# Import Dependencies

The framework we gonna use in this Notebook is stable-baseline which is a set of improved implementations of Reinforcement Learning (RL) algorithms based on OpenAI Baselines.

In [1]:
import gym 
from stable_baselines3 import A2C
from stable_baselines3.common.vec_env import VecFrameStack
from stable_baselines3.common.evaluation import evaluate_policy
from stable_baselines3.common.env_util import make_atari_env
import os

# Load Environment

OpenAI gym provides us with many simulated environment to train our model on and in this notebook we gonna use the simulated environment from OpenAI called cartpole.

How does the environment looks like?

The game involves a wall of blocks, a ball, and a bat. If the ball hits a block, you get some score and the block is removed.

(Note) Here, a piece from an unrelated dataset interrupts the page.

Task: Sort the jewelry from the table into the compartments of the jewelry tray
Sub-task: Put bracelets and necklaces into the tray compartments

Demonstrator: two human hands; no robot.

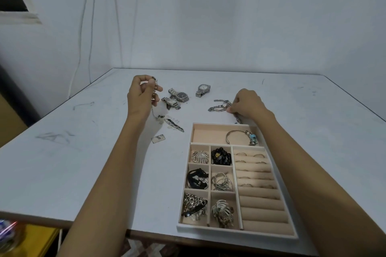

You have to move the bat at the bottom of the screen to avoid the ball going out of play, which would cause you to lose one of the five lives.

In [2]:
environment_name = "Breakout-v0"

In [3]:
env = gym.make(environment_name)

A.L.E: Arcade Learning Environment (version 0.7.4+069f8bd)
[Powered by Stella]


Check the environment with random actions for now.

In [4]:
episodes = 5
for episode in range(1, episodes+1):
    state = env.reset()
    done = False
    score = 0 
    
    while not done:
        env.render()
        action = env.action_space.sample()
        n_state, reward, done, info = env.step(action)
        score+=reward
    print('Episode:{} Score:{}'.format(episode, score))
env.close()

  logger.warn(


Episode:1 Score:3.0
Episode:2 Score:3.0
Episode:3 Score:3.0
Episode:4 Score:0.0
Episode:5 Score:1.0


* Consider an episode as something like when an agent plays an entire game.

* Here, we learn a loop of 5 episodes and reset the environment to original observation after every.

* `env.render()` function is used to graphically represent the environment.

* We then generate a random action from all the possible actions which is present in the sample space. 

* We then apply that action to the environment which was randomly generated, which will return four values. 

* The next set of observation, reward, the boolean value which says if the action is done or not and the info.

* If the action is done, the while loop condition will be false and we will be moved on to next iteration.

# Vectorise Environment and Train Model

Create 4 different environment simultaneously to train the model.

In [5]:
env = make_atari_env('Breakout-v0', n_envs=4, seed=0)

Vectorise the environment.

In [6]:
env = VecFrameStack(env, n_stack=4)

In [7]:
log_path = os.path.join('Training', 'Logs')

In [8]:
model = A2C("CnnPolicy", env, verbose=1, tensorboard_log=log_path)

Using cpu device
Wrapping the env in a VecTransposeImage.


In [9]:
#model.learn(total_timesteps=2000000)

# Load the pretrained Model

I will load the model which is already trained on 2 Millions steps which is also available in Repository.

In [10]:
env = make_atari_env('Breakout-v0', n_envs=1, seed=0)
env = VecFrameStack(env, n_stack=4)

In [11]:
a2c_path = os.path.join('A2C_2M_model')

In [12]:
model = A2C.load(a2c_path, env)

Wrapping the env in a VecTransposeImage.




# Evaluate and Test

In [13]:
evaluate_policy(model, env, n_eval_episodes=10, render=True)

(23.1, 9.782126558167198)

The model worked better. We get average score of 23 and STD of 9 which is a good result because it's trained in 2 millions steps.